Another busy week. Busy and frustrating at times. I spent a good part of Friday afternoon (it would have been good to have been elsewhere) stuck in a very cold room in the basement of Tremough House fruitlessly trying to upload articles onto bloc online, particularly trying to update my profile, which at the moment is quite embarrassingly bad. What was I thinking when I wrote it? I thought people would be interested in how I started out writing stories for my toys about coal scuttles. I think I was wrong. So I’ve written a much more sophisticated version, emphasising my skills, and can’t get it up there. Damn. And I gave up a swimming in the sea session. Next week I'll be there, as long as the storms have died down.

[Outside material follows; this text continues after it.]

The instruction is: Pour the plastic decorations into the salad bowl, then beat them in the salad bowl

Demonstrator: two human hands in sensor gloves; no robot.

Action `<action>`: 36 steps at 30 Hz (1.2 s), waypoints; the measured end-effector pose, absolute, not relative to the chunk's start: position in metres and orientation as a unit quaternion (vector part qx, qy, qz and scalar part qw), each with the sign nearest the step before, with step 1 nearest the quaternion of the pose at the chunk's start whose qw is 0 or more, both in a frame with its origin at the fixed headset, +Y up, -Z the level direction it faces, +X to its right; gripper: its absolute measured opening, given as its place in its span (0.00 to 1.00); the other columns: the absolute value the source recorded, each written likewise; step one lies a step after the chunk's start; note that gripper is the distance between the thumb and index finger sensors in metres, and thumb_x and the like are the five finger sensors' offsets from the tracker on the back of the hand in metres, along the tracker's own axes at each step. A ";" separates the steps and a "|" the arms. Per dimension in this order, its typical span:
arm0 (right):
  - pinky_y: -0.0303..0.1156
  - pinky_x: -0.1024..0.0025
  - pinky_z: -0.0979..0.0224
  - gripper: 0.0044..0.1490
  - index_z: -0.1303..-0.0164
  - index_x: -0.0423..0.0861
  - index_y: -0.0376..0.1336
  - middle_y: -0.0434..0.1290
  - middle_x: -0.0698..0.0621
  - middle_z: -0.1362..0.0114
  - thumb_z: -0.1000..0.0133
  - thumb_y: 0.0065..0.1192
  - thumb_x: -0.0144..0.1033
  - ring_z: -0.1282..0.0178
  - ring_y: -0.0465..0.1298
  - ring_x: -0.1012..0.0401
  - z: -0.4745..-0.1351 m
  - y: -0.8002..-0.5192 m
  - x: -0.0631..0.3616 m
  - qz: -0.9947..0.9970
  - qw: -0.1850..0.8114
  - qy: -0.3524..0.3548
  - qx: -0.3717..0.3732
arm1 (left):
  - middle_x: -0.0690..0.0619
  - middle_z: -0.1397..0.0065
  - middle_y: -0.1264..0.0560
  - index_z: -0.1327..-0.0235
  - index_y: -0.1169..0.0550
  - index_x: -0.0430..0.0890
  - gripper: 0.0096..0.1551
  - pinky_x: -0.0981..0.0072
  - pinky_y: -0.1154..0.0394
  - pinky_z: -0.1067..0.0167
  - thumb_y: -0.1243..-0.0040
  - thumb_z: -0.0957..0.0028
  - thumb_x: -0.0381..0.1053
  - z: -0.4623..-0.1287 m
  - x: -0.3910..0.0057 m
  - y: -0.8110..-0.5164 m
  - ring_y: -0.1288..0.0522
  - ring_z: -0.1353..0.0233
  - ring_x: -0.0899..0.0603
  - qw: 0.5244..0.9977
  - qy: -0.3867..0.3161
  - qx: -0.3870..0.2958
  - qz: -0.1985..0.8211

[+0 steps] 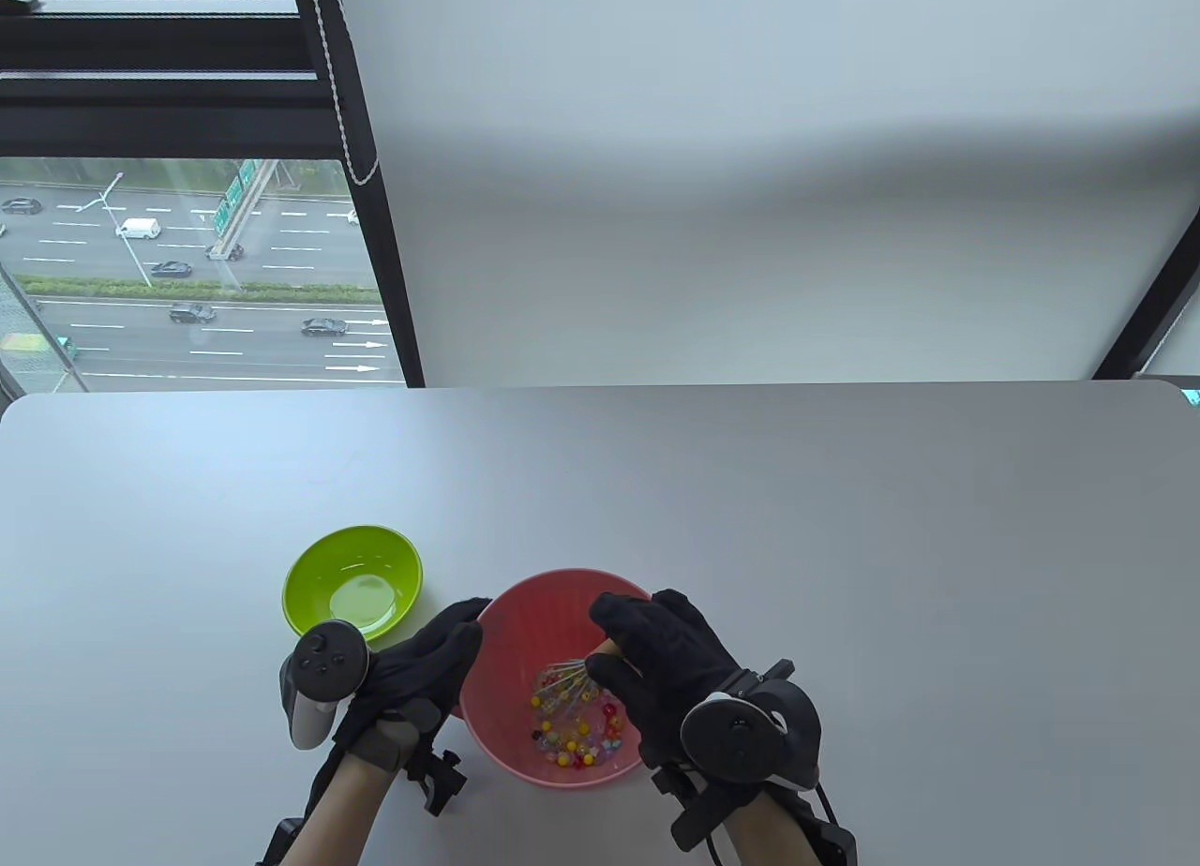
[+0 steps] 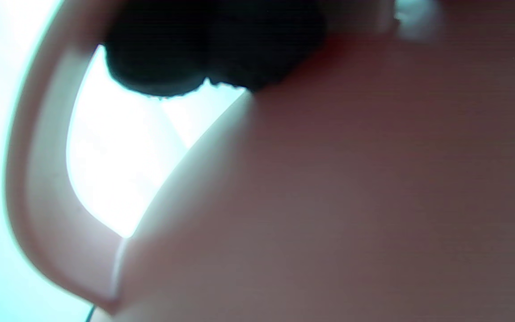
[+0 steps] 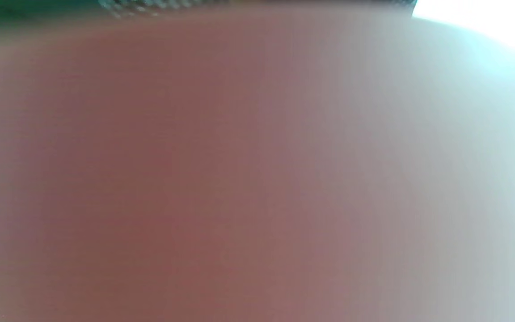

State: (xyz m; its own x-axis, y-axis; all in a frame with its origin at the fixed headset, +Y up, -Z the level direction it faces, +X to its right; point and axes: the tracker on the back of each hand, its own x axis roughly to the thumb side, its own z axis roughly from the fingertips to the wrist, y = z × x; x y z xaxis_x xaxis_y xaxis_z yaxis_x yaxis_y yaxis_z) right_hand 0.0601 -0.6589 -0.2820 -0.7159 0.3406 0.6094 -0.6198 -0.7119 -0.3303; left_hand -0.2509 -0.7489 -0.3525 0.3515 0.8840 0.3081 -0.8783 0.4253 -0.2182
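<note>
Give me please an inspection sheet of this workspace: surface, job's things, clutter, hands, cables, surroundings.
Surface: grey table.
Job's things: pink salad bowl holds coloured decorations and a wire whisk; green bowl beside it, no decorations inside.
Clutter: nothing seen.
Hands: left hand holds the pink bowl's rim; right hand grips the whisk handle.
Cables: dark cable at the right wrist.
Surroundings: window over a highway, white wall.

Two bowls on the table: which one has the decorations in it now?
The pink bowl, between both hands; colourful beads lie at its bottom. The green bowl, further left, holds none.
</note>
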 end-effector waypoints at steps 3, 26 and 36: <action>0.62 0.51 0.18 0.41 0.20 0.63 0.49 0.68 0.57 0.25 0.40 0.67 0.48 0.37 0.81 0.59 -0.279 -0.657 0.060 0.890 0.248 -0.287 0.253 | 0.52 0.67 0.18 0.30 0.26 0.40 0.40 0.38 0.33 0.31 0.55 0.39 0.69 -0.352 -0.251 -0.749 0.19 0.59 0.41 0.822 -0.192 -0.007 0.536; 0.65 0.52 0.22 0.37 0.17 0.55 0.47 0.77 0.58 0.40 0.35 0.47 0.53 0.55 0.82 0.58 -0.277 -0.650 0.072 0.879 0.278 -0.315 0.228 | 0.52 0.67 0.18 0.30 0.26 0.41 0.40 0.38 0.33 0.31 0.55 0.39 0.69 -0.352 -0.252 -0.749 0.19 0.59 0.41 0.822 -0.192 -0.007 0.536; 0.75 0.58 0.31 0.35 0.28 0.51 0.60 0.83 0.55 0.48 0.41 0.60 0.59 0.66 0.87 0.62 -0.280 -0.651 0.069 0.874 0.304 -0.304 0.227 | 0.52 0.67 0.18 0.30 0.26 0.40 0.40 0.38 0.33 0.31 0.55 0.39 0.69 -0.352 -0.252 -0.749 0.19 0.59 0.41 0.822 -0.192 -0.007 0.536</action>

Dumbfunded has also taken a chunk of time. Time well spent though. The performances have been and gone, and I can’t quite believe it’s now all finished. It was so much fun, and it turned out brilliantly. The guys did really well, and every night at Miss Peapod’s was sold out. It’s a really nice venue, big enough to hold nearly a hundred people, but small enough to be an intimate comedy venue which I think works best. Nerve wracking though, as you climb up onto the stage, trying to be gracefully in character, you look out and realise that the front row of the audience can practically see the pores on your skin. I wore more make up than I would in a year. Getting it off was a bugger, and now my skin feels very strange.

However, it was good, Very good. It’s addictive being up on stage, performing, and having people laugh at you when they’re meant to. People said some very nice things about my performance, which as an amateur actress is very nice to hear. I did want to be an actress when I was a child, and was seriously addicted to watching Casualty. It reared up again a few years ago after watching Lord of the Rings and I sent off for Drama School prospectuses. However, I decided otherwise, and went the writing route instead, and stuck with amateur theatre. I think I also surprised a lot of people who know me, and did not expect to see me doing something like this. Another of us from the course proved to be a very good actor in the very first thing he’s acted in. Greg, you were amazing.